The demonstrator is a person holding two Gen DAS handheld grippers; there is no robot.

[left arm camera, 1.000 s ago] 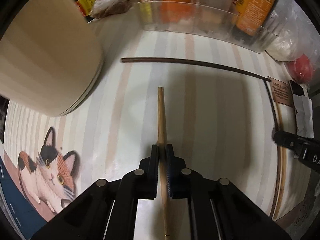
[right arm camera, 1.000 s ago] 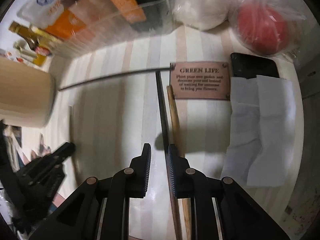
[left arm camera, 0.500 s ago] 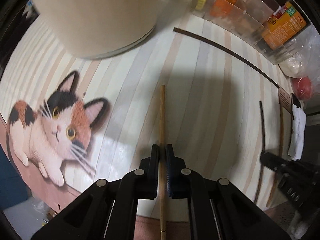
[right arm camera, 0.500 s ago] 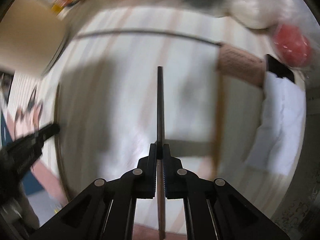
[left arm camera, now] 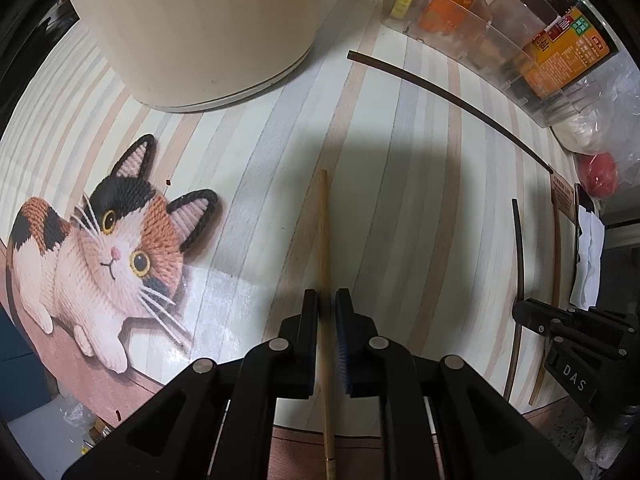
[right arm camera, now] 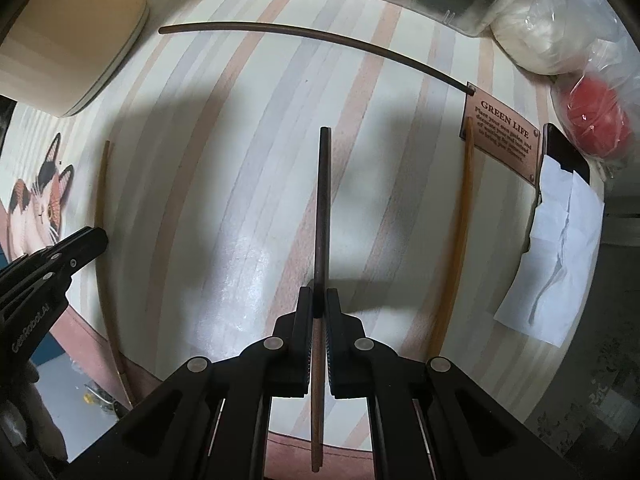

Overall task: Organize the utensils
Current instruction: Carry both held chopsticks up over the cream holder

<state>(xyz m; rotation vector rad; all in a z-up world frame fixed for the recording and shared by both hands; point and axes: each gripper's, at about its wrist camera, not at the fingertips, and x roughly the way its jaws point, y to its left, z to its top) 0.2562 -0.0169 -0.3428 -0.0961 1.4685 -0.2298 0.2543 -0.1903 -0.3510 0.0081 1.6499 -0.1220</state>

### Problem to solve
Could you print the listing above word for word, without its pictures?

### Problem solution
The demonstrator is a person holding two Gen DAS handheld grippers; there is no robot.

[left arm camera, 1.000 s ago] 
[right arm camera, 1.000 s ago] 
[left arm camera, 0.500 s ago] 
[right arm camera, 0.500 s ago] 
[left arm camera, now] 
[right arm camera, now] 

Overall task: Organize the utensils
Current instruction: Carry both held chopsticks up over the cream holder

<state>(xyz m; rotation vector rad; all in a z-up world frame fixed for the recording and shared by both hands; point and axes: each gripper's, at about its wrist camera, not at the fingertips, and x roughly the way its jaws point, y to its left, z to its top) 0.2562 -0.0169 -0.3428 -0.0961 1.4685 -0.2298 0.2543 -0.1903 -0.3510 0.0081 1.6499 -0.1220</state>

There is no more to the exercise.